EXERCISE DETAILS - Each entry is to be printed again word for word.

*** EXTRACTED ENTRIES ***

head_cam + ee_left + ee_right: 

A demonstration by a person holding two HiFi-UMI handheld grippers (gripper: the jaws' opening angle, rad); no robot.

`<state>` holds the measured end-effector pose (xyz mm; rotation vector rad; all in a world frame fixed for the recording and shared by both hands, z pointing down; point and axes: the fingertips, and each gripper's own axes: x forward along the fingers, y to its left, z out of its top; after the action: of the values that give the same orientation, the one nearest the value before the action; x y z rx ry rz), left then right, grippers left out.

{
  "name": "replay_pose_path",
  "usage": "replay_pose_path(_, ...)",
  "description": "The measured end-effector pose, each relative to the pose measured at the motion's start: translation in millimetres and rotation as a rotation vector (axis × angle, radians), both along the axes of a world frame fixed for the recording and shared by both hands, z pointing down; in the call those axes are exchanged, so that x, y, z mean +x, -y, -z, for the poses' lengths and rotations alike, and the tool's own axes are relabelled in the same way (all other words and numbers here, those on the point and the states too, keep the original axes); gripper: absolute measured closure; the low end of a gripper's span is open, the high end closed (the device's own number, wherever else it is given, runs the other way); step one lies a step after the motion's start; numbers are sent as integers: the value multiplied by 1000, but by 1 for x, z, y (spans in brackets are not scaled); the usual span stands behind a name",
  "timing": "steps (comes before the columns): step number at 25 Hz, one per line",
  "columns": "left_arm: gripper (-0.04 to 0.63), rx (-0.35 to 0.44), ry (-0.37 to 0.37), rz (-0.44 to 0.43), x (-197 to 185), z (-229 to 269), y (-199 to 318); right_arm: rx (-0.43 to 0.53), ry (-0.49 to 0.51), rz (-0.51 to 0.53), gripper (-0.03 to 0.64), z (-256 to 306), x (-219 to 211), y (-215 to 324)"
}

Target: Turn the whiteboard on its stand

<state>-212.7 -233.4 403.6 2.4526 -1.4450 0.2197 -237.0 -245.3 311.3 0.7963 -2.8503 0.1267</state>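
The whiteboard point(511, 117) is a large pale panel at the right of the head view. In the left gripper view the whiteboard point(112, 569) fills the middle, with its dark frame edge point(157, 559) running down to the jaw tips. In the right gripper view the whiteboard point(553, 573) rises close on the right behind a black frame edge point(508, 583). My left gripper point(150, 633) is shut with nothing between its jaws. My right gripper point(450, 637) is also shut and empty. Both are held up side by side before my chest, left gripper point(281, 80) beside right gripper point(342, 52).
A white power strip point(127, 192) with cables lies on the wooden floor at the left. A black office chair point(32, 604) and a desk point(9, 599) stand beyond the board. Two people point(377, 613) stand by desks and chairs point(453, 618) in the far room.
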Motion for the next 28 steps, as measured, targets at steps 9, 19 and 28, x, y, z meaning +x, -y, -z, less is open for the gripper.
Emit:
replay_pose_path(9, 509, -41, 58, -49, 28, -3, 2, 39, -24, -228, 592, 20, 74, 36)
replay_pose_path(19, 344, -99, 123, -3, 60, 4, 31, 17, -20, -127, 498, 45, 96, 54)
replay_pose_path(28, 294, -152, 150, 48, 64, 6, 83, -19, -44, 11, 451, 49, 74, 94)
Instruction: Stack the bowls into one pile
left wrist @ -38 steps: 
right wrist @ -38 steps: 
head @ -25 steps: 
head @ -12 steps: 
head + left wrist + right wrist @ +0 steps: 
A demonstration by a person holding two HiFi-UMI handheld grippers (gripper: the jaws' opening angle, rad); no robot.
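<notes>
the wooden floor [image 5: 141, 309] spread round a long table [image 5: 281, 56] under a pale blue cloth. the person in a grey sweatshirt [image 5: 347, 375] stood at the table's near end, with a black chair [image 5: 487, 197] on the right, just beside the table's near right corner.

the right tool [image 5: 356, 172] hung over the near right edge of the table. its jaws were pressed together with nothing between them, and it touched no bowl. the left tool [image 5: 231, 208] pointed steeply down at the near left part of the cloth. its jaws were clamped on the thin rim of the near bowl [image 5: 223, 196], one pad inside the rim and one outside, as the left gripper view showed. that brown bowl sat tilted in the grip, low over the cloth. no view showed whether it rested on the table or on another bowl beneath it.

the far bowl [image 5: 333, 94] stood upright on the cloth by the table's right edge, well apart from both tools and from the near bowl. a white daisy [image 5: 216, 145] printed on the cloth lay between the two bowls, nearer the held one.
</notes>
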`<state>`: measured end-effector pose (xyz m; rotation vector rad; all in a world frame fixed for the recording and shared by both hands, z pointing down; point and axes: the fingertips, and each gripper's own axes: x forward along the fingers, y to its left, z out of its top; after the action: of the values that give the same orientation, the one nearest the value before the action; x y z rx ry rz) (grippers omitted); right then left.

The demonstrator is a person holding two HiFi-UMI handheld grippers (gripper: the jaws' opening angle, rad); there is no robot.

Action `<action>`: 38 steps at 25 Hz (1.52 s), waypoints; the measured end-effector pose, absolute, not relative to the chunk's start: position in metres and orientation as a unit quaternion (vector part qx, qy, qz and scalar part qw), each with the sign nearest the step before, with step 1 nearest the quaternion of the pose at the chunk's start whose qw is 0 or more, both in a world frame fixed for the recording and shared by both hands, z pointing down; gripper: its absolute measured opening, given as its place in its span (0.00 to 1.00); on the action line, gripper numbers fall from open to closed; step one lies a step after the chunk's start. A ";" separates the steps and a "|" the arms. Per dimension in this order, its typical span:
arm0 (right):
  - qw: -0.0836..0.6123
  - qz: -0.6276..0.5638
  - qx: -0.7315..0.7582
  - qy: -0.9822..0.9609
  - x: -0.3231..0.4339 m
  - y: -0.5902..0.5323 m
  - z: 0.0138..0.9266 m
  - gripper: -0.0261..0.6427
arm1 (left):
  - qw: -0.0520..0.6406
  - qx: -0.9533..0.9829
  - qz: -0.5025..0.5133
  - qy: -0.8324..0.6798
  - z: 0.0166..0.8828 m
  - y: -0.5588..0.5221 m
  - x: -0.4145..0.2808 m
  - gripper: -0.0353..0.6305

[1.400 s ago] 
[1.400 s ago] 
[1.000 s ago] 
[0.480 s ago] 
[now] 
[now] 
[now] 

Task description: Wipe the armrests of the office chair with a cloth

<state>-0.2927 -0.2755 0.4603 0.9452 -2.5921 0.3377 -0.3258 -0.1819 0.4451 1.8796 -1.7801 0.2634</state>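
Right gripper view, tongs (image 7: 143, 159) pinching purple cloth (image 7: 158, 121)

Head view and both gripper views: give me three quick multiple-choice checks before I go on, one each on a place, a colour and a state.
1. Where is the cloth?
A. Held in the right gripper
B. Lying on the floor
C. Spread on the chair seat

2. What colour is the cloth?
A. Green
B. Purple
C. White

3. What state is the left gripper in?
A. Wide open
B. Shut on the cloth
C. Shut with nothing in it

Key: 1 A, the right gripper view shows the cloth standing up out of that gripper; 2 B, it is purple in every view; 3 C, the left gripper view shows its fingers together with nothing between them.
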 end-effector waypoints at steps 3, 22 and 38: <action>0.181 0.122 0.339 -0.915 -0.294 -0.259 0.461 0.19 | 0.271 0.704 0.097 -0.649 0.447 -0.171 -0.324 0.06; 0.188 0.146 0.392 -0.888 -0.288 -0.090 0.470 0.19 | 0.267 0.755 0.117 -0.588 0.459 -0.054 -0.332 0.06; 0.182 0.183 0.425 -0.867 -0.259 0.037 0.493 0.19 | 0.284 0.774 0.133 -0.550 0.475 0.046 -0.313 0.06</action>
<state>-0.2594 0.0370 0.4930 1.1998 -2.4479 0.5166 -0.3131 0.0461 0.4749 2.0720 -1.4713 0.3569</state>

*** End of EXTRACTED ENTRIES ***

YOUR RESPONSE -
head_cam + ee_left + ee_right: 

A demonstration by a person holding two HiFi-UMI handheld grippers (gripper: the jaws' opening angle, rad); no robot.

`<state>` holds the measured end-effector pose (xyz mm; rotation vector rad; all in a world frame fixed for the recording and shared by both hands, z pointing down; point and axes: the fingertips, and each gripper's own axes: x forward along the fingers, y to its left, z out of its top; after the action: of the values that give the same orientation, the one nearest the value before the action; x y z rx ry rz), left then right, grippers left out.

{
  "name": "replay_pose_path",
  "usage": "replay_pose_path(_, ...)",
  "description": "The measured end-effector pose, each relative to the pose measured at the motion's start: translation in millimetres and rotation as a rotation vector (axis × angle, radians), both along the axes of a world frame fixed for the recording and shared by both hands, z pointing down; in the call those axes are exchanged, so that x, y, z mean +x, -y, -z, for the poses' lengths and rotations alike, and the tool's own axes are relabelled in the same way (all other words and numbers here, those on the point and the states too, keep the original axes); gripper: absolute measured closure; the low end of a gripper's span is open, the high end closed (the device's own number, wherever else it is given, runs the other way); step one lies a step after the motion's start; numbers are sent as integers: the value multiplied by 1000, but by 1 for x, z, y (spans in brackets are not scaled); the usual span stands behind a name",
  "timing": "steps (comes before the columns): step number at 25 Hz, one per line",
  "columns": "left_arm: gripper (-0.04 to 0.63), rx (-0.35 to 0.44), ry (-0.37 to 0.37), rz (-0.44 to 0.43), x (-197 to 185), z (-229 to 269), y (-199 to 318); right_arm: rx (-0.43 to 0.53), ry (-0.49 to 0.51), rz (-0.51 to 0.53), gripper (-0.03 to 0.64), z (-256 to 306), x (-219 to 211), y (-215 to 324)"
}

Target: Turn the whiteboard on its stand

<state>-212.7 -233.4 403.6 2.4526 -1.4450 0.2197 -237.0 -245.3 311.3 0.7963 -2.8503 0.1267</state>
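The whiteboard point(511, 117) is a large pale panel at the right of the head view. In the left gripper view the whiteboard point(112, 569) fills the middle, with its dark frame edge point(157, 559) running down to the jaw tips. In the right gripper view the whiteboard point(553, 573) rises close on the right behind a black frame edge point(508, 583). My left gripper point(150, 633) is shut with nothing between its jaws. My right gripper point(450, 637) is also shut and empty. Both are held up side by side before my chest, left gripper point(281, 80) beside right gripper point(342, 52).
A white power strip point(127, 192) with cables lies on the wooden floor at the left. A black office chair point(32, 604) and a desk point(9, 599) stand beyond the board. Two people point(377, 613) stand by desks and chairs point(453, 618) in the far room.
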Motion for the next 28 steps, as measured, targets at steps 9, 19 and 28, x, y, z meaning +x, -y, -z, less is open for the gripper.
Emit:
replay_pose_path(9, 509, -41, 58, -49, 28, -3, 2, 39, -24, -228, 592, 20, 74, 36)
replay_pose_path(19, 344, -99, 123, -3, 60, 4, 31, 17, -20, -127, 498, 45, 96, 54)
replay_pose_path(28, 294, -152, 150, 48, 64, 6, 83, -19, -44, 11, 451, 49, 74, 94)
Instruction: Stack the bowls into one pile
left wrist @ -38 steps: 
right wrist @ -38 steps: 
head @ -25 steps: 
head @ -12 steps: 
head + left wrist + right wrist @ +0 steps: 
A demonstration by a person holding two HiFi-UMI handheld grippers (gripper: the jaws' opening angle, rad); no robot.
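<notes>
the wooden floor [image 5: 141, 309] spread round a long table [image 5: 281, 56] under a pale blue cloth. the person in a grey sweatshirt [image 5: 347, 375] stood at the table's near end, with a black chair [image 5: 487, 197] on the right, just beside the table's near right corner.

the right tool [image 5: 356, 172] hung over the near right edge of the table. its jaws were pressed together with nothing between them, and it touched no bowl. the left tool [image 5: 231, 208] pointed steeply down at the near left part of the cloth. its jaws were clamped on the thin rim of the near bowl [image 5: 223, 196], one pad inside the rim and one outside, as the left gripper view showed. that brown bowl sat tilted in the grip, low over the cloth. no view showed whether it rested on the table or on another bowl beneath it.

the far bowl [image 5: 333, 94] stood upright on the cloth by the table's right edge, well apart from both tools and from the near bowl. a white daisy [image 5: 216, 145] printed on the cloth lay between the two bowls, nearer the held one.
</notes>
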`<state>`: measured end-effector pose (xyz m; rotation vector rad; all in a world frame fixed for the recording and shared by both hands, z pointing down; point and axes: the fingertips, and each gripper's own axes: x forward along the fingers, y to its left, z out of its top; after the action: of the values that give the same orientation, the one nearest the value before the action; x y z rx ry rz) (grippers omitted); right then left.

The demonstrator is a person holding two HiFi-UMI handheld grippers (gripper: the jaws' opening angle, rad); there is no robot.

Action `<action>`: 38 steps at 25 Hz (1.52 s), waypoints; the measured end-effector pose, absolute, not relative to the chunk's start: position in metres and orientation as a unit quaternion (vector part qx, qy, qz and scalar part qw), each with the sign nearest the step before, with step 1 nearest the quaternion of the pose at the chunk's start whose qw is 0 or more, both in a world frame fixed for the recording and shared by both hands, z pointing down; gripper: its absolute measured opening, given as its place in its span (0.00 to 1.00); on the action line, gripper numbers fall from open to closed; step one lies a step after the chunk's start. A ";" separates the steps and a "|" the arms. Per dimension in this order, its typical span:
arm0 (right):
  - qw: -0.0836..0.6123
  - qz: -0.6276..0.5638
  - qx: -0.7315..0.7582
  - qy: -0.9822..0.9609
  - x: -0.3231..0.4339 m
  - y: -0.5902..0.5323 m
  - z: 0.0138..0.9266 m
  - gripper: -0.0261..0.6427
arm1 (left):
  - qw: -0.0520..0.6406
  - qx: -0.9533..0.9829
  - qz: -0.5025..0.5133
  - qy: -0.8324..0.6798
  - z: 0.0166..0.8828 m
  - y: -0.5588..0.5221 m
  - x: -0.4145..0.2808 m
  - gripper: -0.0353..0.6305

[1.400 s ago] 
[1.400 s ago] 
[1.000 s ago] 
[0.480 s ago] 
[now] 
[now] 
[now] 

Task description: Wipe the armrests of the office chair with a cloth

<state>-0.2927 -0.2755 0.4603 0.9452 -2.5921 0.3377 -0.3258 -0.1819 0.4451 1.8796 -1.7801 0.2634</state>
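Right gripper view, tongs (image 7: 143, 159) pinching purple cloth (image 7: 158, 121)

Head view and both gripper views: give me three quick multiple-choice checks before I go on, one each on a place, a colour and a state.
1. Where is the cloth?
A. Held in the right gripper
B. Lying on the floor
C. Spread on the chair seat

2. What colour is the cloth?
A. Green
B. Purple
C. White

3. What state is the left gripper in?
A. Wide open
B. Shut on the cloth
C. Shut with nothing in it

Key: 1 A, the right gripper view shows the cloth standing up out of that gripper; 2 B, it is purple in every view; 3 C, the left gripper view shows its fingers together with nothing between them.
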 end-effector waypoints at steps 3, 22 and 38: <action>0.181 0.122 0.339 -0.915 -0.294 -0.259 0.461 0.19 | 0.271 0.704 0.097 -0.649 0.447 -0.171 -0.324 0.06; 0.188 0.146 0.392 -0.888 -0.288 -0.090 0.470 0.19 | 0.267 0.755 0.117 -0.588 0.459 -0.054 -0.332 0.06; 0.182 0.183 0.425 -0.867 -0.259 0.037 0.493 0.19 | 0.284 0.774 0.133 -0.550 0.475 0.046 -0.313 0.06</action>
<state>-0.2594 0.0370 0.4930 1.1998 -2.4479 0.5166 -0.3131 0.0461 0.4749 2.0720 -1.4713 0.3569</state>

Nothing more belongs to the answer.